October 30

What was advertised in a colonial American newspaper 250 years ago today?

Oct 30 - 10:30:1767 South-Carolina and American General Gazette
South-Carolina and American General Gazette (October 30, 1767).

“Ravens Duck, German Stripes, Holland Shirting.”

It may appear that I have made an error in posting the image of today’s advertisement, but that is not the case. Rather than rotate it ninety degrees counterclockwise to make it easier to read, I have instead chosen to retain its original orientation from the October 30, 1767, edition of the South-Carolina and American General Gazette. A closer look at E. Pierce’s advertisement for “GERMAN Osnaburghs” and other textiles reveals important lessons about both eighteenth-century printing practices and modern remediation projects.

Pierce’s advertisement appeared on the fifth page of the October 30 issue. Although most issues of eighteenth-century newspapers consisted of only four pages (a single broadsheet printed on both sides and folded in half), sometimes printers issued a two-page supplement when they had sufficient news and advertising. Robert Wells took that approach with this issue, though he did not include a masthead that denoted a supplement. Instead, he continued the consecutive page numbering of the issue, indicating that he conceived of the contents of the extra sheet coming after the news and advertising from the standard issue. If the additional sheet had been tucked into the broadsheet to form the third and fourth pages of a six-page issue (which was quite likely, especially considering the lack of a masthead designating a supplemental issue), the page numbers did not match that format. The pages for the broadsheet ran from 213 to 216. The pages on the half sheet were 217 and 218, indicating Wells thought of them as coming after the other content. Otherwise, they would have been pages 215 and 216, the numbers associated with the third and fourth pages of the six-page issue. The numbering suggests that Wells may not have initially intended to issue a six-page issue but instead made that decision only after some of the sheets had been printed.
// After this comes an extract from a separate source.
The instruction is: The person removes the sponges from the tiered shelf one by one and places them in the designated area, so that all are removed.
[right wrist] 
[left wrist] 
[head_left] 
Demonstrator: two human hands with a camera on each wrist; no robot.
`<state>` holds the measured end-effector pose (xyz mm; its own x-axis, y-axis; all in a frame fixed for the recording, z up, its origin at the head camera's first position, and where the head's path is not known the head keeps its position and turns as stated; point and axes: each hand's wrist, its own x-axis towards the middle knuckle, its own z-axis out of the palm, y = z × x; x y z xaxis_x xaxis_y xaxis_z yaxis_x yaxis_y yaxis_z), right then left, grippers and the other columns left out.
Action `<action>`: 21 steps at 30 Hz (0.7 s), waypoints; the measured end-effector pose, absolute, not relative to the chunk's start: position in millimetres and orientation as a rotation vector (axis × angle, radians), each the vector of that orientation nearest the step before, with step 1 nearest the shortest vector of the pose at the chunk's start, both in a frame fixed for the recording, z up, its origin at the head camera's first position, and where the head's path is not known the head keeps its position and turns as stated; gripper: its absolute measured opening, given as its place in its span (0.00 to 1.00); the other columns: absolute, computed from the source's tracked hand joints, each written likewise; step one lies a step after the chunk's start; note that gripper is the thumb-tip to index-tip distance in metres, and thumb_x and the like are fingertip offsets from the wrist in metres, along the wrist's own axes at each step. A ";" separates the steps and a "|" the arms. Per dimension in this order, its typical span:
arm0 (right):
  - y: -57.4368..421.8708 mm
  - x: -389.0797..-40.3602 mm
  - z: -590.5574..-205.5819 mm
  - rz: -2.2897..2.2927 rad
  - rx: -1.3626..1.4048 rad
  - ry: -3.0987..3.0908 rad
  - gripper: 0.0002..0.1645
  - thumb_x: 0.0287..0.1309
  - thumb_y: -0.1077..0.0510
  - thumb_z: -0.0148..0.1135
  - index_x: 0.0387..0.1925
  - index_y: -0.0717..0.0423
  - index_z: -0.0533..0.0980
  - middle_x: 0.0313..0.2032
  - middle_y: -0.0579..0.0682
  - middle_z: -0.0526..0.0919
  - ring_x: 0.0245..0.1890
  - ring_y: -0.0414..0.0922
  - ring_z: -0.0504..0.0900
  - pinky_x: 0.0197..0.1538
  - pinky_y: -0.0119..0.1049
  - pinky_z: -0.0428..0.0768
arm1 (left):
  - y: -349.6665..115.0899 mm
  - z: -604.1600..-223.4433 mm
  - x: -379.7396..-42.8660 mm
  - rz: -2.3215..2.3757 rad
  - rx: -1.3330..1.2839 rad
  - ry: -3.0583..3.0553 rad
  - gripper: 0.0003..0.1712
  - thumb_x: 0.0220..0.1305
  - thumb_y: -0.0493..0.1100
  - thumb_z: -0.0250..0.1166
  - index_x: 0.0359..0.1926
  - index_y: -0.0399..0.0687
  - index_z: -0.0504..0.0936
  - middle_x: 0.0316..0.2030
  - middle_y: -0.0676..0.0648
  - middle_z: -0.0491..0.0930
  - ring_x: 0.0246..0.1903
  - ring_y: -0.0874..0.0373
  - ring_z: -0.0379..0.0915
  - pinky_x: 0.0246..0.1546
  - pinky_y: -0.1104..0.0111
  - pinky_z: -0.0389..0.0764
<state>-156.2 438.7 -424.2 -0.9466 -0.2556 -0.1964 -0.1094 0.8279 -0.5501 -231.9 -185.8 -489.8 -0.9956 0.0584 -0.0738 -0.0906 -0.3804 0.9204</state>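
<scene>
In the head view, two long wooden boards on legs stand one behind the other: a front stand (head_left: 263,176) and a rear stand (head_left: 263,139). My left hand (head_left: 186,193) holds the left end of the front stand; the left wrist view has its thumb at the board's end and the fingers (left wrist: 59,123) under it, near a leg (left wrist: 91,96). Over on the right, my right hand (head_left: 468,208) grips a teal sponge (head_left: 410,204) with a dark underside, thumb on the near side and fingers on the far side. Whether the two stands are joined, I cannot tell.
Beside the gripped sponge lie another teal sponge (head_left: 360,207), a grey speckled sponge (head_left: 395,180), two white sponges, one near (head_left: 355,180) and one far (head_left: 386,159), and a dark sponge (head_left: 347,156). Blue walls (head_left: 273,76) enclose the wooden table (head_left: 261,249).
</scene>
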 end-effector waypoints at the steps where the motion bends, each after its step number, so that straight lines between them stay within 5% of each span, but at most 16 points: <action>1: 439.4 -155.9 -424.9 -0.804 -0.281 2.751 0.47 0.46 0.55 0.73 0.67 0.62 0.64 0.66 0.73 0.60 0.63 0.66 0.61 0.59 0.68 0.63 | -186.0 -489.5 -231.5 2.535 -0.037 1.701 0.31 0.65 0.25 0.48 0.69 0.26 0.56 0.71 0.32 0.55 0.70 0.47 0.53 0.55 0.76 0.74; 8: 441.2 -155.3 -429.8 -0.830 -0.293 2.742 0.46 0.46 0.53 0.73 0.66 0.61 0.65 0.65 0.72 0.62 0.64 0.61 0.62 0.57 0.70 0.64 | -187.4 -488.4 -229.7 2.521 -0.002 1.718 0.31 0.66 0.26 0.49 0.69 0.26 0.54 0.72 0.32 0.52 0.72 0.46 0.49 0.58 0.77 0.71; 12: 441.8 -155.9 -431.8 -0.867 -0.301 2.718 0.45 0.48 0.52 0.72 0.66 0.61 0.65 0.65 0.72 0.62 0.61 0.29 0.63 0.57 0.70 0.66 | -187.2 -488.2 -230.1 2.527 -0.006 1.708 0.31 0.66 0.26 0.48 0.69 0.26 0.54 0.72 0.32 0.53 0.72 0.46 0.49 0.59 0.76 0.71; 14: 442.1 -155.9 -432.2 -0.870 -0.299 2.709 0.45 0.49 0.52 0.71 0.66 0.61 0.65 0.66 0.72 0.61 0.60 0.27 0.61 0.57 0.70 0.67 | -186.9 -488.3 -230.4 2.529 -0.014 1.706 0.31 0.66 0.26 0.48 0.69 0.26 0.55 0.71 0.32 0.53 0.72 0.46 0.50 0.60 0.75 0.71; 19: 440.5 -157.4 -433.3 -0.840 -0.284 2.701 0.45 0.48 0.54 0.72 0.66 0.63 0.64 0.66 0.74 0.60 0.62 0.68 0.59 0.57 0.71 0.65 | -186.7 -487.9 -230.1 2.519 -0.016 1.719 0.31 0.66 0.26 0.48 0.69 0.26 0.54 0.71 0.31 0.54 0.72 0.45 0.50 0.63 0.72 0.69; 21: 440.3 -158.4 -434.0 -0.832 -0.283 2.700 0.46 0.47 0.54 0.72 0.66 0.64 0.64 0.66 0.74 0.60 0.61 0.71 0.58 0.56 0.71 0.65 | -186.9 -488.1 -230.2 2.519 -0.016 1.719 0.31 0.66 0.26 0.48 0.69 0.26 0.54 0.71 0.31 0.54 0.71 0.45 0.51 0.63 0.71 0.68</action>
Oct 30 - South-Carolina and American General Gazette Page 5
South-Carolina and American General Gazette (October 30, 1767).

Yet this does not explain the odd orientation of Pierce’s advertisement. In order to fit as much content as possible on the pages of the additional sheet, Wells rotated several advertisements to print in short columns that ran perpendicular to the three columns that ran from the top to bottom of the page. Given the scarcity of paper, this also resulted in maximum efficiency in using his resources.
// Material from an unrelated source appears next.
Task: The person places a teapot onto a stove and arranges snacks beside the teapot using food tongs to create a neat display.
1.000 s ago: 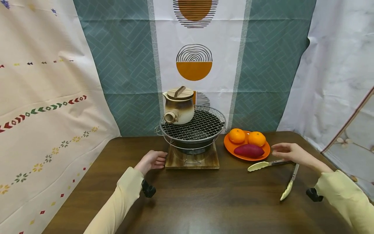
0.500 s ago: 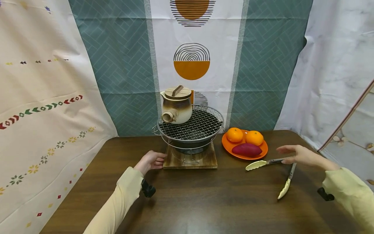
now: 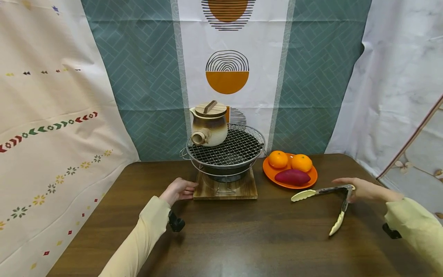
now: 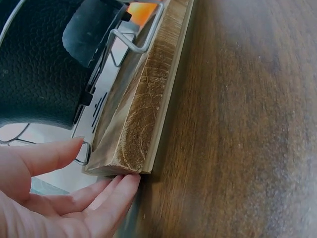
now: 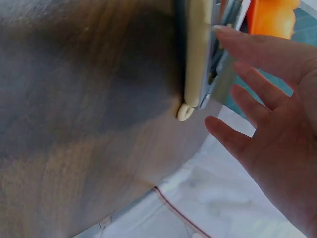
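Note:
My left hand (image 3: 179,191) lies at the left edge of a square wooden board (image 3: 226,195). The left wrist view has its fingertips against the board's corner, the thumb apart above them. On that board stands a small round grill (image 3: 226,165) with a wire mesh top, and a lidded clay teapot (image 3: 216,132) sits on the mesh. At the right, my right hand (image 3: 368,189) is beside the hinge end of a pair of spread tongs (image 3: 333,189) lying on the table. Its fingers are spread and grip nothing in the right wrist view; the thumb tip (image 5: 223,32) appears close to the tongs.
An orange plate (image 3: 270,177) behind the tongs bears two oranges (image 3: 278,159) and a purple sweet potato (image 3: 292,177). The dark wooden table (image 3: 242,234) spans the front. Patterned cloths (image 3: 308,77) hang behind it and at both sides.
My right hand has drawn back to the right from above the tongs and sunk lower, so their hinge end now shows. The left hand stays at the board. The head view has shifted slightly.

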`<state>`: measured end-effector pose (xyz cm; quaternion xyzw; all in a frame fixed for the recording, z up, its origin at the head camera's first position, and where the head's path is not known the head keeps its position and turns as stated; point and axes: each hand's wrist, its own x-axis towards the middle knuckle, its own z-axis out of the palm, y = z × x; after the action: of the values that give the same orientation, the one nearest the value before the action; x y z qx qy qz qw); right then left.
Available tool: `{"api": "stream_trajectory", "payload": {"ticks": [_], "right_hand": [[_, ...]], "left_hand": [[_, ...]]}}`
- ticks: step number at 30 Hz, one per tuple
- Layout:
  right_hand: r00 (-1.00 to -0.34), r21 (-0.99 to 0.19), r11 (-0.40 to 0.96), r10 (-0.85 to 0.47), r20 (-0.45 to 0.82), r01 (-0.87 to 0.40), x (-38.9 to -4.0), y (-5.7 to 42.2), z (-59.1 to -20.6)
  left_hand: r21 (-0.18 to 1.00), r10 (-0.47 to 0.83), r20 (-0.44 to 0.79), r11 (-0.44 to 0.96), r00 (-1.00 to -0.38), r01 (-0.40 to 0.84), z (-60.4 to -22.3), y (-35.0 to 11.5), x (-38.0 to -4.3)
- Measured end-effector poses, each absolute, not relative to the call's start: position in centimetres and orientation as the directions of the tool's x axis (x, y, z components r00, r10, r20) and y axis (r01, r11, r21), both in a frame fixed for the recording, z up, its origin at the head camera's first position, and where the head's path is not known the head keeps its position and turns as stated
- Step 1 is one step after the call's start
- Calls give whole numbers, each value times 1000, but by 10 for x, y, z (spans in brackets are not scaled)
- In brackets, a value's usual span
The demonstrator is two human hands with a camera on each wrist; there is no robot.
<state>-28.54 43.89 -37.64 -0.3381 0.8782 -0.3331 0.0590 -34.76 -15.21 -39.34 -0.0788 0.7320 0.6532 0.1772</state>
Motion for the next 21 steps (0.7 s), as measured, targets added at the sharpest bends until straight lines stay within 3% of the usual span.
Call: {"api": "stream_trajectory", "payload": {"ticks": [3,9,12,15,19,21], "right_hand": [[-763,-610,558,-634,123,-562,-287,442,-382],[-711,-333,634,-671,212,-698,-290,444,-393],[-695,-248,650,-683,226,-718,-290,443,-396],[-699,-228,661,-686,200,-715,-291,441,-396],[-718,-236,680,-676,165,-695,-289,436,-394],[-723,-234,686,-674,153,-689,-288,434,-393]], "left_hand": [[932,124,-355,125,-927,-340,-391,-152,-346],[935,148,-355,79,-923,-346,-382,-151,-341],[930,119,-363,97,-924,-353,-384,-149,-345],[932,99,-356,112,-929,-345,-399,-151,-358],[948,180,-319,64,-930,-313,-460,-174,-410],[950,173,-313,72,-934,-304,-458,-172,-406]]}}
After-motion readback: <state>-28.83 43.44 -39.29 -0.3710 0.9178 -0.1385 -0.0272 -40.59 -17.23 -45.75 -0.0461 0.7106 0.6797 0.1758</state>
That being the case, it would be helpful to know more about the dimensions of the extra sheet. From the digitized images of the newspaper, the extra sheet appears to be a different size than the standard issue. The broadsheet featured four columns of text, while the additional pages had only three and the narrow column of rotated advertisements. When printing the images on each page on office paper (once again remediating them to 8.5 x 11 inches), the type on the extra sheet appears much larger than the type from the broadsheet, though it all would have been the same type of a consistent size throughout the entire issue read by colonists in the eighteenth-century. Both the digitized images and hard copies of those images hide the original dimensions of the pages of the original newspaper. That aspect of the materiality of the text has been lost because the database that includes these images does not provide sufficient metadata about the size of each page. As an historian with significant experience investigating these sorts of discrepancies, I realize that if I want to learn more about the dimensions of the original broadsheet and additional sheet, which in turn will tell me more about newspaper production in colonial South Carolina, that I must consult an original copy of the newspaper.

Digitization of eighteenth-century newspapers is wonderful for delivering content. The process makes historical sources much more widely accessible to scholars and the general public. The Adverts 250 Project is possible because of digitization. Yet digitization, especially digitization without extensive metadata, only produces surrogates for the original sources, sometimes hiding certain aspects (such as the size of the page or type of paper) even while revealing others (the contents). Robert Wells found it necessary to print two extra pages to accompany the October 30, 1767, edition of the South-Carolina and American General Gazette. The digitized images, however, obscure elements of the printing process and the actual appearance of the newspapers that subscribers and other readers encountered in the eighteenth century.